FastOLS

FastOLS(
    self,
    Y,
    T,
    G=None,
    X=None,
    W=None,
    *,
    xformula=None,
    discrete_treatment=False,
    engine='cpu',
)

FastOLS is an optimized implementation of the OLS estimator designed specifically with treatment effect estimation in mind.

FastOLS is experimental and may change significantly in future versions.

This class estimates a standard linear regression model for any number of continuous or binary outcomes and a single continuous or binary treatment, and provides estimates for the Average Treatment Effects (ATEs) and Group Average Treatment Effects (GATEs) out of the box. Additionally, methods are provided for estimating custom GATEs & Conditional Average Treatment Effects (CATEs) of individual observations, which can also be used for out-of-sample predictions. Note, this method assumes linear treatment effects and heterogeneity, which is typically sufficient when primarily concerned with ATEs and GATEs.

This class leverages JAX for fast numerical computations, which can be installed using pip install caml[jax], defaulting to NumPy if JAX is not available. For GPU acceleration, install JAX with GPU support using pip install caml[jax-gpu].

For outcome/treatment support, see Support Matrix.

For model specification details, see Model Specifications.

For a more detailed working example, see FastOLS Example.

Parameters

Name	Type	Description	Default
Y	Collection[str]	A list of outcome variable names.	required
T	str	The treatment variable name.	required
G	Collection[str] \| None	A list of group variable names.

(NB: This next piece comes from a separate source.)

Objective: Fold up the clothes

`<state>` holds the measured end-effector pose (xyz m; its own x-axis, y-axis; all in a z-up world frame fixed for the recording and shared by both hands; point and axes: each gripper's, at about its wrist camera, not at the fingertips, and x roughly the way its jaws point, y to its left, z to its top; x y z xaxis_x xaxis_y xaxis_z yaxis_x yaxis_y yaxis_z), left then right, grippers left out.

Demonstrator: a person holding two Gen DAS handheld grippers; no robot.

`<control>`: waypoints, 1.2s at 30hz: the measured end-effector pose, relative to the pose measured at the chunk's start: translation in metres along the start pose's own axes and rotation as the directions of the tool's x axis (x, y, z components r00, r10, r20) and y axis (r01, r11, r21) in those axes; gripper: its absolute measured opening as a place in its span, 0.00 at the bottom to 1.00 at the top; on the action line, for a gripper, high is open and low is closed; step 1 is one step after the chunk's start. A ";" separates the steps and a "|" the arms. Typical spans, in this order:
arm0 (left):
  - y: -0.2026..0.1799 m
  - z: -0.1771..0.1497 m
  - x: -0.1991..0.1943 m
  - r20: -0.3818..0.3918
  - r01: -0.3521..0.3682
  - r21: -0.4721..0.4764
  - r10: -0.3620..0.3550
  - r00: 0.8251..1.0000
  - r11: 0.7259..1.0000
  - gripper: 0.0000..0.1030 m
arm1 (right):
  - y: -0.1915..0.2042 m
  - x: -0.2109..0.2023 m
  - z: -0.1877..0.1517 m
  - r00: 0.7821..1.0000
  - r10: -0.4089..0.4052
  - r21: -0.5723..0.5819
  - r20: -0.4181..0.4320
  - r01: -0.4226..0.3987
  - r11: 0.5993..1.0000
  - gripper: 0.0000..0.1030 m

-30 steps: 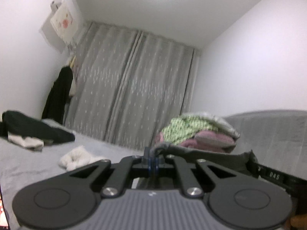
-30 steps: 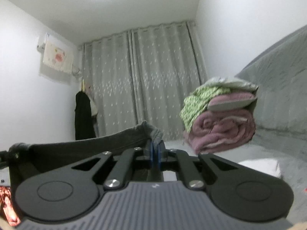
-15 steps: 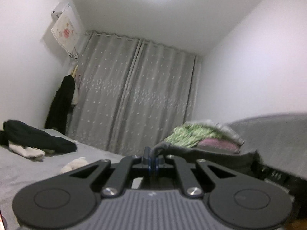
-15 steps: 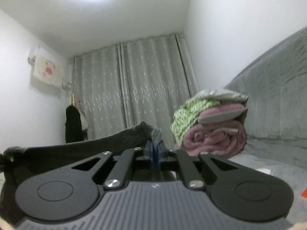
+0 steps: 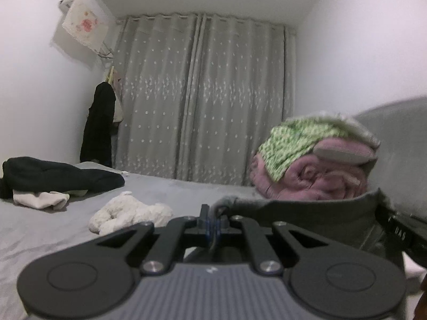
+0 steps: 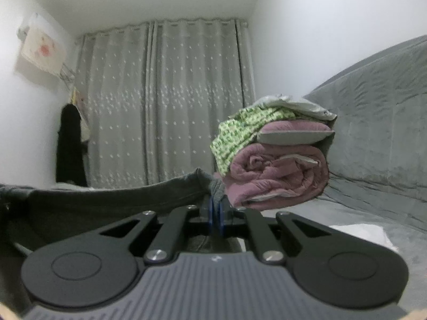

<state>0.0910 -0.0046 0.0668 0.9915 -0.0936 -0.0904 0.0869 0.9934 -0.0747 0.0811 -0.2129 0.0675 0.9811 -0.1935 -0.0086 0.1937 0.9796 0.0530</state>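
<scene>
My left claw [image 5: 210, 224] and right claw [image 6: 215, 214] are each pinched tight on one end of the grey cloth [image 5: 307, 213]. It stretches sideways between them above the bed [image 5: 53, 229], so I think both must drop together.

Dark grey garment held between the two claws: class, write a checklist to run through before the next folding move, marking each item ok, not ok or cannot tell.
1. Left claw shut on the dark grey garment: ok.
2. Right claw shut on the garment's other end: ok.
3. Edge between the claws stretched, no big sag: ok.
4. Lower part of garment hanging free of the bed: cannot tell, hidden.
5. White fluffy item out of the landing spot: cannot tell.
6. Stacked bedding apart from the garment: ok.
</scene>
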 end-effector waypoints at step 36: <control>0.038 -0.120 0.181 -0.486 -0.078 0.028 0.082 0.870 0.997 0.46 | 0.033 0.153 -0.124 0.841 0.028 -0.075 -0.540 -0.081 0.994 0.28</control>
<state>0.2619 0.0088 -0.0715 0.8227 -0.0323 -0.5676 0.0116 0.9991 -0.0400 0.2376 -0.2033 -0.0563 0.8318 -0.1068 -0.5448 0.1134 0.9933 -0.0214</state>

These will be the groups for which GATEs will be estimated.	`None`
X	Collection[str] \| None	A list of covariate variable names. These will be the covariates for which heterogeneity/CATEs can be estimated.	`None`
W	Collection[str] \| None	A list of additional covariate variable names to be used as controls. These will be the additional covariates not used for modeling heterogeneity/CATEs.	`None`
xformula	str \| None	Additional formula string to append to the main formula, starting with “+”. For example, “+age+gender” will add age and gender as additional predictors.	`None`
discrete_treatment	bool	Whether the treatment is discrete	`False`
engine	str	The engine to use for computation. Can be “cpu” or “gpu”. Note “gpu” requires JAX to be installed, which can be installed via `pip install caml[jax-gpu]`.	`'cpu'`

Attributes

Name	Type	Description
Y	Collection[str]	A list of outcome variable names.
T	str	The treatment variable name.
G	Collection[str] \| None	The list of group variable names. These will be the groups for which GATEs will be estimated.
X	Collection[str] \| None	The list of variable names representing the confounder/control feature set to be utilized for estimating heterogeneity/CATEs, that are in addition to G.
W	Collection[str] \| None	The list of variable names representing the confounder/control feature not utilized for estimating heterogeneity/CATEs.
formula	str	The formula leveraged for design matrix creation via Patsy.
params	np.ndarray	The estimated parameters of the model.
vcv	np.ndarray	The estimated variance-covariance matrix of the model parameters.
std_err	np.ndarray	The standard errors of the estimated parameters.
fitted_values	np.ndarray	The predicted values from the model.
residuals	np.ndarray	The residuals of the model.
treatment_effects	dict	The estimated treatment effects dictionary.

Examples

from caml import FastOLS
from caml.extensions.synthetic_data import SyntheticDataGenerator

data_generator = SyntheticDataGenerator(n_cont_outcomes=1,
                                            n_binary_outcomes=1,
                                            n_cont_modifiers=1,
                                            n_binary_modifiers=2,
                                            seed=10)
df = data_generator.df

fo_obj = FastOLS(
    Y=[c for c in df.columns if "Y" in c],
    T="T1_binary",
    G=[c for c in df.columns if "X" in c and ("bin" in c or "dis" in c)],
    X=[c for c in df.columns if "X" in c and "cont" in c],
    W=[c for c in df.columns if "W" in c],
    xformula=None,
    engine="cpu",
    discrete_treatment=True,
)

print(fo_obj)

================== FastOLS Object ==================
Engine: cpu
Outcome Variable: ['Y1_continuous', 'Y2_binary']
Treatment Variable: T1_binary
Discrete Treatment: True
Group Variables: ['X2_binary', 'X3_binary']
Features/Confounders for Heterogeneity (X): ['X1_continuous']
Features/Confounders as Controls (W): []
Formula: Q('Y1_continuous') + Q('Y2_binary') ~ C(Q('T1_binary')) + C(Q('X2_binary'))*C(Q('T1_binary')) + C(Q('X3_binary'))*C(Q('T1_binary')) + Q('X1_continuous')*C(Q('T1_binary'))

Methods

Name	Description
fit	Fits the regression model on the provided data and, optionally, estimates Average Treatment Effect(s) (ATE) and Group Average Treatment Effect(s) (GATE).
estimate_ate	Estimate Average Treatment Effects (ATEs) of `T` on each `Y` from fitted model.
estimate_cate	Estimate Conditional Average Treatment Effects (CATEs) of `T` on each `Y` from fitted model for all given observations in the dataset.
predict	Generate predicted conditional average treatment effects (CATEs) or outcomes.
prettify_treatment_effects	Convert treatment effects dictionary to a pandas DataFrame.

fit

FastOLS.fit(df, *, n_jobs=-1, estimate_effects=True, cov_type='nonrobust')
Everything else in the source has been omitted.